In 2018, these galleries started to shutter as the Met revised their skylights. With a cost of $150 million, the initiative is the largest capital project ever undertaken in the museum’s history. The gamble paid off: more natural illumination now flows into the galleries, which began reopening in 2020 and are now, at long last, completed.

When those galleries started the slow process of reopening during the height of the pandemic, new focuses emerged. Women artists, who had historically been all but shut out of the European painting department’s presentations, were given greater attention, and so were topics like colonialism, class, race, and gender. Now, the curators have delved even further into the process of editing a canon that went stale.

Starting today, visitors will be able to see all of the European painting galleries for the first time in half a decade. They look better than ever, and there is plenty to see—nearly 700 works are parceled across 45 beautiful spaces, many of which are shorn of walls that previously caused them to feel cloistered and hermetic.

Old friends return anew. All five of the Met’s Vermeers are afforded their own space all to themselves; they’re back after a sojourn in a sad special exhibitions space while the galleries underwent renovations.
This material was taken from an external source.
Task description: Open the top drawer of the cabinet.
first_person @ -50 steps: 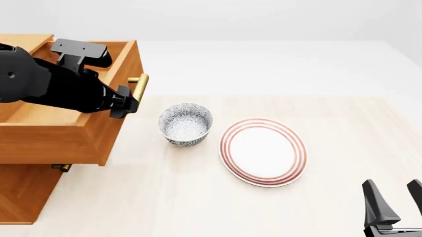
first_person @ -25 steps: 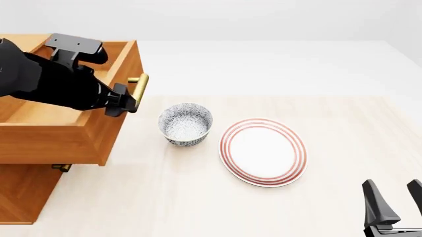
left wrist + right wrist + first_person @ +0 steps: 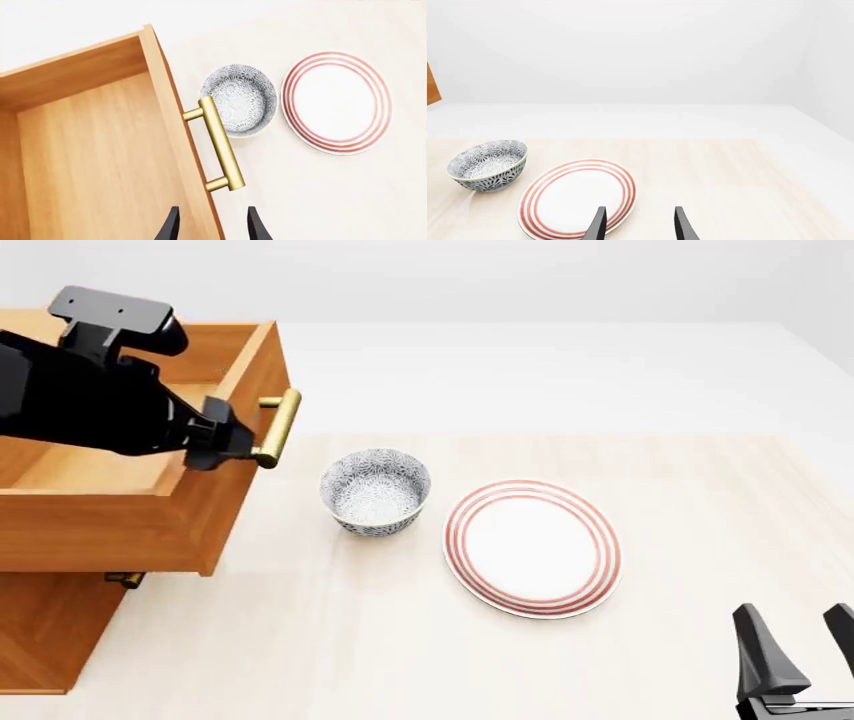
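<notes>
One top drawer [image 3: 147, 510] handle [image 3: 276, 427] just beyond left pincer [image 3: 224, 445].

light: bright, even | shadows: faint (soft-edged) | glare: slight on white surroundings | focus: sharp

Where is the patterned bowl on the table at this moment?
In the front view the patterned bowl stands on the table left of centre, between the pulled-out top drawer and the red-ringed plate, touching neither.

No readable text, labels or numbers, seemingly.
</notes>
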Controlling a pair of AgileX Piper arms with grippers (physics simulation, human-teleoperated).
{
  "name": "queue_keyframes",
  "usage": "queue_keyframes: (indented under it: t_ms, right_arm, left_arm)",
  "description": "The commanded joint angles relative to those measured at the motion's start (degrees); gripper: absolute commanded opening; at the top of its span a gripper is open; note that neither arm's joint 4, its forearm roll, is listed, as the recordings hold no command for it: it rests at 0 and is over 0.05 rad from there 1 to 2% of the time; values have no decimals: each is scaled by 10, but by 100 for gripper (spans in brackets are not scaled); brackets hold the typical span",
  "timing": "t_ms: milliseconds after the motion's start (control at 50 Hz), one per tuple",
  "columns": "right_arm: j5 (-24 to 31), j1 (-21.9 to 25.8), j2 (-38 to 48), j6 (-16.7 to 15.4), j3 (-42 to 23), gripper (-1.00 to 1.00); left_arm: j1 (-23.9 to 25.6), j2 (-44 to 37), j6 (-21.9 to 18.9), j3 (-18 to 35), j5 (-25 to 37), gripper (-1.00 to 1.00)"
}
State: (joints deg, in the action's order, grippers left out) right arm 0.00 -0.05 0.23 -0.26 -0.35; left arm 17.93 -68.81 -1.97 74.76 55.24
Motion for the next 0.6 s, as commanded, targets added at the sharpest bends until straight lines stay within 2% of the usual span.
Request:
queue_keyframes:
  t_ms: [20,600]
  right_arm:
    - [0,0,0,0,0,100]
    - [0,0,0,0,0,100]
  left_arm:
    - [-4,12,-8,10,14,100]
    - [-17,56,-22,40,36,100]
A host of works by Francisco Goya, Peter Paul Rubens, and Jacques-Louis David are here, too, along with many other jewels of the Met collection. But rather than simply offering these treasures once more, the curators, working under the leadership of department head Stephan Wolohojian, have sought to view them through fresh lenses.

European Paintings galleries
Work by the German Expressionist Max Beckmann hangs beside an altarpiece by Jean Bellegambe, an artist associated with 16th-century Flanders.

Take the Giovanni Battista Tiepolo showstopper that has long greeted viewers to these galleries, an 18-foot-tall history painting called The Triumph of Marius (1729). Its title asserts its main character as the Roman general Marius, but one’s eye falls on Jugurtha, a North African king who, after being captured by the Romans, was chained up and paraded through the streets. It’s a violent spectacle that seems at odds with the majesty of Tiepolo’s rendering, filled as it is with waving flags and clustered onlookers, and the curators don’t entirely let him off the hook.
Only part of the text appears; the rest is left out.